I would like the listing below retyped exactly, line by line.
▼
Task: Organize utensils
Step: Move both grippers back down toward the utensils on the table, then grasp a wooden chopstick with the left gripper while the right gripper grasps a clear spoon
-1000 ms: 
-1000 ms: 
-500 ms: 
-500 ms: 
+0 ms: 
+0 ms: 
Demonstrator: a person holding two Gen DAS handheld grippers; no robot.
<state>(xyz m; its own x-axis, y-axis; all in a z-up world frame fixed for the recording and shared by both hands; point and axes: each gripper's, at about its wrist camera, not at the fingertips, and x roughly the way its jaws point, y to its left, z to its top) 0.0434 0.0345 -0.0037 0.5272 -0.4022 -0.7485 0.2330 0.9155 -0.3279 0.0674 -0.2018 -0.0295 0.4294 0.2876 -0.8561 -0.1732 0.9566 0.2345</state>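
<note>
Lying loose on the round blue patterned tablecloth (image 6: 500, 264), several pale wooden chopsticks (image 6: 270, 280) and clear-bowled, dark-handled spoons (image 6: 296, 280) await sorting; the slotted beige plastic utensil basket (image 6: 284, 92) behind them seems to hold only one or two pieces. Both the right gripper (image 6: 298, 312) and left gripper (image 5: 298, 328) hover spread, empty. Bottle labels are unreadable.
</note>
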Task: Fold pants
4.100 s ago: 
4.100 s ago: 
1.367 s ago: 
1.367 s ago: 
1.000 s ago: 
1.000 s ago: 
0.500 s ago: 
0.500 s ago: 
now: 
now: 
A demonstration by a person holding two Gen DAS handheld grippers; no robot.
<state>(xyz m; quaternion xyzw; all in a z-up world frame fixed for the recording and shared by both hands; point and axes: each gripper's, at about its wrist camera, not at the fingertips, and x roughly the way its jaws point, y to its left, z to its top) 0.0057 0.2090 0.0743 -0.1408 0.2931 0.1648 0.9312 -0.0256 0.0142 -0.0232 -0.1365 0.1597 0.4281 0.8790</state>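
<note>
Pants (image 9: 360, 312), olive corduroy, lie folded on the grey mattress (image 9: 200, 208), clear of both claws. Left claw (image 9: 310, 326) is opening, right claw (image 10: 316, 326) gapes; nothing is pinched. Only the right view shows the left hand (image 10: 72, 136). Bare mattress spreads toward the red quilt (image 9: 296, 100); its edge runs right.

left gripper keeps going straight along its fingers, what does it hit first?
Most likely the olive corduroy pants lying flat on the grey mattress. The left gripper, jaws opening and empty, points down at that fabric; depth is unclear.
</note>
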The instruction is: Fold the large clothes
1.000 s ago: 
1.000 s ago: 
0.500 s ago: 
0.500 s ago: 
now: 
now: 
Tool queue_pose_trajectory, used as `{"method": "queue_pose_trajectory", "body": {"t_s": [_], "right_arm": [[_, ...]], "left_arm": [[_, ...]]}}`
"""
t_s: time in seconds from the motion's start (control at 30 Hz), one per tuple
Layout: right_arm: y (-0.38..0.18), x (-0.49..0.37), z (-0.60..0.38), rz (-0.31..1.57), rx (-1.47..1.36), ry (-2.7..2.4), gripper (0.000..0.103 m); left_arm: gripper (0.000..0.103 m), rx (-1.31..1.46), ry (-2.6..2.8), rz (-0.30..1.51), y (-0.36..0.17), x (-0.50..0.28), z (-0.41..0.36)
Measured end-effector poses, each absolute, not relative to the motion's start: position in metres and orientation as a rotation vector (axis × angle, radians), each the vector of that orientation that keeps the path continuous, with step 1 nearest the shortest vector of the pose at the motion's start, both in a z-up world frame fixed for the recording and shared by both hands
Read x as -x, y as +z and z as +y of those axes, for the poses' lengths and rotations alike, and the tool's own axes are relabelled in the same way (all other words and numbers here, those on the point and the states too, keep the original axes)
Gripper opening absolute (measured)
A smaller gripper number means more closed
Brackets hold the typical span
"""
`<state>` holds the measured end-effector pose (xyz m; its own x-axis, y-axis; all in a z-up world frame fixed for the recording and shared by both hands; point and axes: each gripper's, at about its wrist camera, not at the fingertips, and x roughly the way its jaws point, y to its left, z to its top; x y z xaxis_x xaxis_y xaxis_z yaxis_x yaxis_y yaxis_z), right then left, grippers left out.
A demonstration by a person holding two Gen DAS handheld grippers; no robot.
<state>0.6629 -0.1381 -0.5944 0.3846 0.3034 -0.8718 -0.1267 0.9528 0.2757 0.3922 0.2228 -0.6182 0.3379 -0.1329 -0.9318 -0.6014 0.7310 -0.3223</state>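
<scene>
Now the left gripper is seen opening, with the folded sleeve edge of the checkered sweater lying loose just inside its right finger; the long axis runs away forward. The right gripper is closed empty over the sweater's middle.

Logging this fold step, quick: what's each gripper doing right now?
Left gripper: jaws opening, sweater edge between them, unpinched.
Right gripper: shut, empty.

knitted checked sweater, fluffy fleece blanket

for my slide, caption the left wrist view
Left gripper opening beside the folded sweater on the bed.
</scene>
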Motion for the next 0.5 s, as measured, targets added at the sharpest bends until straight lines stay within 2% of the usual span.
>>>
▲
--- OUTPUT ---
Task: Organize utensils
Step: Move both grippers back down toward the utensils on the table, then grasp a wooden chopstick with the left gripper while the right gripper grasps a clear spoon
-1000 ms: 
-1000 ms: 
-500 ms: 
-500 ms: 
+0 ms: 
+0 ms: 
Demonstrator: a person holding two Gen DAS handheld grippers; no robot.
<state>(xyz m; its own x-axis, y-axis; all in a z-up world frame fixed for the recording and shared by both hands; point and axes: each gripper's, at about its wrist camera, not at the fingertips, and x roughly the way its jaws point, y to its left, z to its top) 0.0434 0.0345 -0.0037 0.5272 -0.4022 -0.7485 0.2330 0.9155 -0.3279 0.0674 -0.2018 -0.0295 0.4294 0.2876 -0.8561 -0.1732 0.9566 0.2345</state>
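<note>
Lying loose on the round blue patterned tablecloth (image 6: 500, 264), several pale wooden chopsticks (image 6: 270, 280) and clear-bowled, dark-handled spoons (image 6: 296, 280) await sorting; the slotted beige plastic utensil basket (image 6: 284, 92) behind them seems to hold only one or two pieces. Both the right gripper (image 6: 298, 312) and left gripper (image 5: 298, 328) hover spread, empty. Bottle labels are unreadable.
</note>
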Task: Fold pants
4.100 s ago: 
4.100 s ago: 
1.367 s ago: 
1.367 s ago: 
1.000 s ago: 
1.000 s ago: 
0.500 s ago: 
0.500 s ago: 
now: 
now: 
A demonstration by a person holding two Gen DAS handheld grippers; no robot.
<state>(xyz m; quaternion xyzw; all in a z-up world frame fixed for the recording and shared by both hands; point and axes: each gripper's, at about its wrist camera, not at the fingertips, and x roughly the way its jaws point, y to its left, z to its top) 0.0057 0.2090 0.0743 -0.1408 0.2931 0.1648 0.9312 -0.0256 0.0142 -0.0232 -0.1365 0.1597 0.4281 0.8790</state>
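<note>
Pants (image 9: 360, 312), olive corduroy, lie folded on the grey mattress (image 9: 200, 208), clear of both claws. Left claw (image 9: 310, 326) is opening, right claw (image 10: 316, 326) gapes; nothing is pinched. Only the right view shows the left hand (image 10: 72, 136). Bare mattress spreads toward the red quilt (image 9: 296, 100); its edge runs right.

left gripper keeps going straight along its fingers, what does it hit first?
Most likely the olive corduroy pants lying flat on the grey mattress. The left gripper, jaws opening and empty, points down at that fabric; depth is unclear.
</note>
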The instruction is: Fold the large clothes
1.000 s ago: 
1.000 s ago: 
0.500 s ago: 
0.500 s ago: 
now: 
now: 
Tool queue_pose_trajectory, used as `{"method": "queue_pose_trajectory", "body": {"t_s": [_], "right_arm": [[_, ...]], "left_arm": [[_, ...]]}}`
"""
t_s: time in seconds from the motion's start (control at 30 Hz), one per tuple
Layout: right_arm: y (-0.38..0.18), x (-0.49..0.37), z (-0.60..0.38), rz (-0.31..1.57), rx (-1.47..1.36), ry (-2.7..2.4), gripper (0.000..0.103 m); left_arm: gripper (0.000..0.103 m), rx (-1.31..1.46), ry (-2.6..2.8), rz (-0.30..1.51), y (-0.36..0.17), x (-0.50..0.28), z (-0.41..0.36)
Measured end-effector poses, each absolute, not relative to the motion's start: position in metres and orientation as a rotation vector (axis × angle, radians), each the vector of that orientation that keeps the path continuous, with step 1 nearest the shortest vector of the pose at the motion's start, both in a z-up world frame fixed for the recording and shared by both hands
Read x as -x, y as +z and z as +y of those axes, for the poses' lengths and rotations alike, and the tool's own axes are relabelled in the same way (all other words and numbers here, those on the point and the states too, keep the original axes)
Gripper opening absolute (measured)
A smaller gripper number means more closed
Brackets hold the typical span
"""
`<state>` holds the measured end-effector pose (xyz m; its own x-axis, y-axis; all in a z-up world frame fixed for the recording and shared by both hands; point and axes: each gripper's, at about its wrist camera, not at the fingertips, and x roughly the way its jaws point, y to its left, z to its top; x y z xaxis_x xaxis_y xaxis_z yaxis_x yaxis_y yaxis_z), right then left, grippers left out.
A demonstration by a person holding two Gen DAS handheld grippers; no robot.
<state>0.6629 -0.1381 -0.5944 0.3846 0.3034 -0.8718 -0.1267 0.9528 0.2757 0.3922 0.2228 -0.6182 0.3379 -0.1329 -0.9318 -0.6014 0.7310 -0.3223</state>
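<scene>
Now the left gripper is seen opening, with the folded sleeve edge of the checkered sweater lying loose just inside its right finger; the long axis runs away forward. The right gripper is closed empty over the sweater's middle.

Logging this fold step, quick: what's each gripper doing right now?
Left gripper: jaws opening, sweater edge between them, unpinched.
Right gripper: shut, empty.

knitted checked sweater, fluffy fleece blanket

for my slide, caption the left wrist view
Left gripper opening beside the folded sweater on the bed.
</scene>
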Motion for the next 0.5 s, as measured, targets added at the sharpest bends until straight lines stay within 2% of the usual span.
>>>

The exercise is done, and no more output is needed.